Nel 1140, Ruggero II fece costruire la magnifica Cappella Palatina come estensione del palazzo reale. Sono degni di nota i magnifici pavimenti e i meravigliosi mosaici e il soffitto ligneo a muqarnas della cappella.

Un altro esempio di architettura fatimide in Sicilia è dato dagli edifici a cupola a Palermo, a Mazara e nei dintorni di Messina. Le cupole hanno una calotta semisferica di pietra squadrata, che poggia su un tamburo e su tre trombe. Anche nella decorazione esterna di edifici profani e religiosi si rimanda ai modelli dell’Ifriqiya. Le cornici delle aperture sui muri sono opere in bugnatura bicolore, su modello degli edifici di quel periodo nel Cairo fatimide. L’epoca dei Fatimidi rappresentò una vera e propria età dell’oro anche nell’artigianato: opere in ceramica e vetro, opere in legno, avorio o cristallo, oggetti di cristallo di rocca e tessuti. Quest’ultimo fu il prodotto artistico più caratteristico dell’epoca fatimide e ebbe ampia diffusione a livello internazionale. Nelle camere del tesoro di chiese occidentali si trovano pregiati tessuti fatimidi di manifattura tiraz (5). I tessuti erano decorati con bordi ricamati in lana, in seta o intessuti con fili d’oro. Riportavano iscrizioni in cufico (6). E’ testimoniata con documenti l’esistenza di officine del tiraz nelle province fatimidi, inclusa una a Palermo, dove nei primi anni del XII secolo fu prodotto lo splendido mantello (7) del re Ruggero II di Sicilia.

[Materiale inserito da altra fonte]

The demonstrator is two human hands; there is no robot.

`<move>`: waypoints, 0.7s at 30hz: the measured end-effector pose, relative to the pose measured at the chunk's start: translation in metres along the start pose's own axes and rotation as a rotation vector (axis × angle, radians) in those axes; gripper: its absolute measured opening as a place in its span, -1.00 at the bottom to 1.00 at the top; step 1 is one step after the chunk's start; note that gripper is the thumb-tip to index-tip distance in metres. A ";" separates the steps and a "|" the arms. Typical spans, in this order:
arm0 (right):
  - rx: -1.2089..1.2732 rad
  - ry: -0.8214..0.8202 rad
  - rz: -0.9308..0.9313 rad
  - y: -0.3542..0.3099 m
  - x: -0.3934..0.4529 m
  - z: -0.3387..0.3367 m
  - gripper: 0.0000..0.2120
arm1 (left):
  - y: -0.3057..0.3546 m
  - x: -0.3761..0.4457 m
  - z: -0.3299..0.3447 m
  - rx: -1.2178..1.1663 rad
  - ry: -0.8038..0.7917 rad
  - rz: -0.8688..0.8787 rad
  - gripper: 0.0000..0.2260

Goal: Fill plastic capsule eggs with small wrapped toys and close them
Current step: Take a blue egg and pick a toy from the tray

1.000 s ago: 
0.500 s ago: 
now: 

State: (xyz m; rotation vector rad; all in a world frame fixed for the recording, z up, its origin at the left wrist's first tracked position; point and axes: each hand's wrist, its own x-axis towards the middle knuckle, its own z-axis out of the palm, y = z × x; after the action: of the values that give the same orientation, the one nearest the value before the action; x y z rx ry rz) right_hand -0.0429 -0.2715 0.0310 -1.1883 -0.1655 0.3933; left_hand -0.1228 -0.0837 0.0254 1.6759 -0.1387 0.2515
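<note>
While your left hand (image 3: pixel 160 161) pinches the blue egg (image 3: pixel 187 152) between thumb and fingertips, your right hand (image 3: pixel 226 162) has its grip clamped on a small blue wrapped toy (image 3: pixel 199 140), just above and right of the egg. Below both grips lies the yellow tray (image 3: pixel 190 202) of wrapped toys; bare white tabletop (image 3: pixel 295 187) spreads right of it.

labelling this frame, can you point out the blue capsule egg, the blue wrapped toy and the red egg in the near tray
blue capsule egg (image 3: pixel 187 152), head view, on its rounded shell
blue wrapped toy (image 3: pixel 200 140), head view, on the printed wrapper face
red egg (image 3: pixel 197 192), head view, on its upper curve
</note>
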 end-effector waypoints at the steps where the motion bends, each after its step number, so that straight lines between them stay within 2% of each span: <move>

Un altro esempio di tiraz fatimide in Sicilia è dato da una veste liturgica che riporta due iscrizioni, una in arabo e una in latino, che testimoniano che fu prodotta nel 1881 nell’officina di Palermo per il re Guglielmo II. Grazie alla maestria artistica della dinastia dei Fatimidi, è indiscutibile che Palermo nell’XI secolo si trasformò in una delle più grandi città del Mediterraneo. Tali testimonianze ci ricordano come la cultura arabo-musulmana è parte integrante della nostra storia e del nostro futuro.zisa1

 

Autore: Viviana Isernia

Le foto ritraggono La Zisa di Palermo e sono tratte dalla rete

 

 

 

Viviana Isernia, saggista ed islamologa

Note

(1) Lo shi’ismo è una setta musulmana, la cui origine risale alle guerre civili del I secolo dell’Egira (VII sec. d.C.). In opposizione alla tradizione sunnita, gli shi’iti riconoscono come unico capo dell’intera comunità islamica l’Imam, essere dotato di caratteri sovrannaturali, unica guida e interprete infallibile dei testi sacri. La qualità di Imam può aversi solo in ‘Ali (cugino di Maometto) e Fatima (figlia di Maometto) e nei suoi discendenti.

(2) Termine arabo per indicare l’odierno Nord Africa, tra la Libia e il Marocco.

(3) I Berberi sono la popolazione autoctona del Nord Africa.

(4) Tipica decorazione a stalattiti, che ebbe ampi sviluppi in tutta l’arte islamica classica.

(5) Il termine indica il luogo in cui si producevano tessuti pregiati per i sovrani dell’epoca.

(6) Stile calligrafico arabo, originario della città di Kufah, in Iraq, e caratterizzato dalla forma quadrata delle lettere.

(7) Il mantello è custodito presso il Kunsthistorisches Museum di Vienna.